In your reply, repeat the full listing exactly and leave each picture out.
***** Supplied material
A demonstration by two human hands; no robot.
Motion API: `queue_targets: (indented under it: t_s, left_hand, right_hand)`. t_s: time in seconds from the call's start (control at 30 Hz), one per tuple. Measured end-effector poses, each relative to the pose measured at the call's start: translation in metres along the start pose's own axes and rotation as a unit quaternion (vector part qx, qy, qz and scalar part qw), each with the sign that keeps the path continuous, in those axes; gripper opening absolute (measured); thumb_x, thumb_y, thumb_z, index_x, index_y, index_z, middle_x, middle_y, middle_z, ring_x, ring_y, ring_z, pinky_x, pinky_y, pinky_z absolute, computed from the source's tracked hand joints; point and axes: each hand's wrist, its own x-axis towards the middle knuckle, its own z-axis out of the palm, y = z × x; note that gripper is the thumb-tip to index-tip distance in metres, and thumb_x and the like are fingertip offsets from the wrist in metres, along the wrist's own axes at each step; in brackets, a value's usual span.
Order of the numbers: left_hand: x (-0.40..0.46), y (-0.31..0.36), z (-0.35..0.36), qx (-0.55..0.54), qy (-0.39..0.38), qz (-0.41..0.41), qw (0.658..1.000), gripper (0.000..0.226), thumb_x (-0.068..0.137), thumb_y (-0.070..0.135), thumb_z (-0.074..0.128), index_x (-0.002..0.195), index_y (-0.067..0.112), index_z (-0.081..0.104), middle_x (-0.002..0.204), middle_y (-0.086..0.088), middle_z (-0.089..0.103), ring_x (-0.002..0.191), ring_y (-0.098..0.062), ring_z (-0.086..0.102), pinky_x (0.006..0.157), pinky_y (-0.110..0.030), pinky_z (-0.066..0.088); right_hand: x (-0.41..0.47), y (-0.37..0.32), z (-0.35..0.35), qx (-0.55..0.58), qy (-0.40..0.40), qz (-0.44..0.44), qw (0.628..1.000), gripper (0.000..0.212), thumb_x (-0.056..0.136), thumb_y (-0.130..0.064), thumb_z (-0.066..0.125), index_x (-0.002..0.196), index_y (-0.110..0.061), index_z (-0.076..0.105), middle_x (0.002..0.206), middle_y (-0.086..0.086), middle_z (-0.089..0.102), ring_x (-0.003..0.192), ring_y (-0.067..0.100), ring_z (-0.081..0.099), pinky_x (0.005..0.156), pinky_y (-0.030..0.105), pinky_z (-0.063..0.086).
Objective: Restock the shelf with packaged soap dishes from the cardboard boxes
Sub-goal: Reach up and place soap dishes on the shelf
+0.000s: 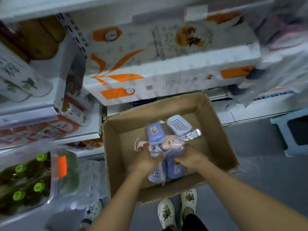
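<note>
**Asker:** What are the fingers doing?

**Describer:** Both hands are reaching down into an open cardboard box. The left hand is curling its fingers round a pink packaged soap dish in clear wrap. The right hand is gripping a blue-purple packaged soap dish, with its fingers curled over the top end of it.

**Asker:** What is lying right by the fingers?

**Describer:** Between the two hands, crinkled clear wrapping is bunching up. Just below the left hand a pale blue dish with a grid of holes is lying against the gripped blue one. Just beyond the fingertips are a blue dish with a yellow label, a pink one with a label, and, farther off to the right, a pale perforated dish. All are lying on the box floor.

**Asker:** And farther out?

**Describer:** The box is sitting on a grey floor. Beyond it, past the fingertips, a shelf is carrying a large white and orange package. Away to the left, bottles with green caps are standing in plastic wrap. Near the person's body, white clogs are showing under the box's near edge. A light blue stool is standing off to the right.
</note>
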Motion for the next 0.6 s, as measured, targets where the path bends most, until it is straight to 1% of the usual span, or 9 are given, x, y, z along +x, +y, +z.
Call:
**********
**Reply to the exercise**
A demonstration by two human hands; no robot.
Motion API: `queue_targets: (indented under it: t_s, left_hand, right_hand)`. t_s: time in seconds from the call's start (control at 30 Hz), one per tuple. Measured end-effector poses, each relative to the pose measured at the call's start: translation in metres along the start pose's own axes and rotation as a unit quaternion (vector part qx, qy, qz and scalar part qw), each with the sign that keeps the path continuous, in those axes; gripper opening absolute (measured); thumb_x, thumb_y, thumb_z, index_x, index_y, index_z, middle_x, middle_y, middle_z, ring_x, ring_y, ring_z, pinky_x, pinky_y, pinky_z absolute, computed from the source's tracked hand joints; point and axes: each hand's wrist, its own x-axis towards the middle knuckle, its own z-axis out of the palm, y = z × x; note that gripper is the thumb-tip to index-tip distance in metres, and thumb_x and the like are fingertip offsets from the wrist in metres, along the wrist's own axes at each step; in brackets, a value's usual span.
Order of the numbers: left_hand: x (-0.40..0.46), y (-0.31..0.36), z (-0.35..0.36), qx (-0.55..0.54), qy (-0.39..0.38), qz (-0.41..0.41), qw (0.658..1.000), gripper (0.000..0.226), thumb_x (-0.068..0.137), thumb_y (-0.070..0.135), thumb_z (-0.074..0.128), index_x (-0.002..0.195), index_y (-0.067..0.112), index_z (-0.081..0.104), middle_x (-0.002..0.204), middle_y (-0.086..0.088), middle_z (-0.089..0.103), ring_x (-0.002..0.191), ring_y (-0.098..0.062), ring_z (-0.086..0.102), pinky_x (0.006..0.157), pinky_y (-0.110..0.030), pinky_z (-0.066..0.088); right_hand: x (-0.41..0.47), y (-0.37..0.32), z (-0.35..0.35), qx (-0.55..0.58), qy (-0.40..0.40), qz (-0.44..0.44), qw (0.628..1.000), gripper (0.000..0.212), thumb_x (-0.056..0.136), thumb_y (-0.130..0.064), thumb_z (-0.066..0.125), index_x (-0.002..0.196), index_y (-0.110..0.061), index_z (-0.076..0.105), middle_x (0.002..0.206), middle_y (-0.086..0.086), middle_z (-0.089..0.102), ring_x (-0.003..0.192), ring_y (-0.067..0.100), ring_z (-0.081..0.099), pinky_x (0.005..0.156), pinky_y (-0.030..0.105), pinky_z (-0.063..0.086).
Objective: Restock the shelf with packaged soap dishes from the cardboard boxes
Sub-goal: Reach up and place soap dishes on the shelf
+0.000s: 
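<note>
**Asker:** What are the fingers doing?

**Describer:** Both hands are reaching down into an open cardboard box. The left hand is curling its fingers round a pink packaged soap dish in clear wrap. The right hand is gripping a blue-purple packaged soap dish, with its fingers curled over the top end of it.

**Asker:** What is lying right by the fingers?

**Describer:** Between the two hands, crinkled clear wrapping is bunching up. Just below the left hand a pale blue dish with a grid of holes is lying against the gripped blue one. Just beyond the fingertips are a blue dish with a yellow label, a pink one with a label, and, farther off to the right, a pale perforated dish. All are lying on the box floor.

**Asker:** And farther out?

**Describer:** The box is sitting on a grey floor. Beyond it, past the fingertips, a shelf is carrying a large white and orange package. Away to the left, bottles with green caps are standing in plastic wrap. Near the person's body, white clogs are showing under the box's near edge. A light blue stool is standing off to the right.
</note>
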Motion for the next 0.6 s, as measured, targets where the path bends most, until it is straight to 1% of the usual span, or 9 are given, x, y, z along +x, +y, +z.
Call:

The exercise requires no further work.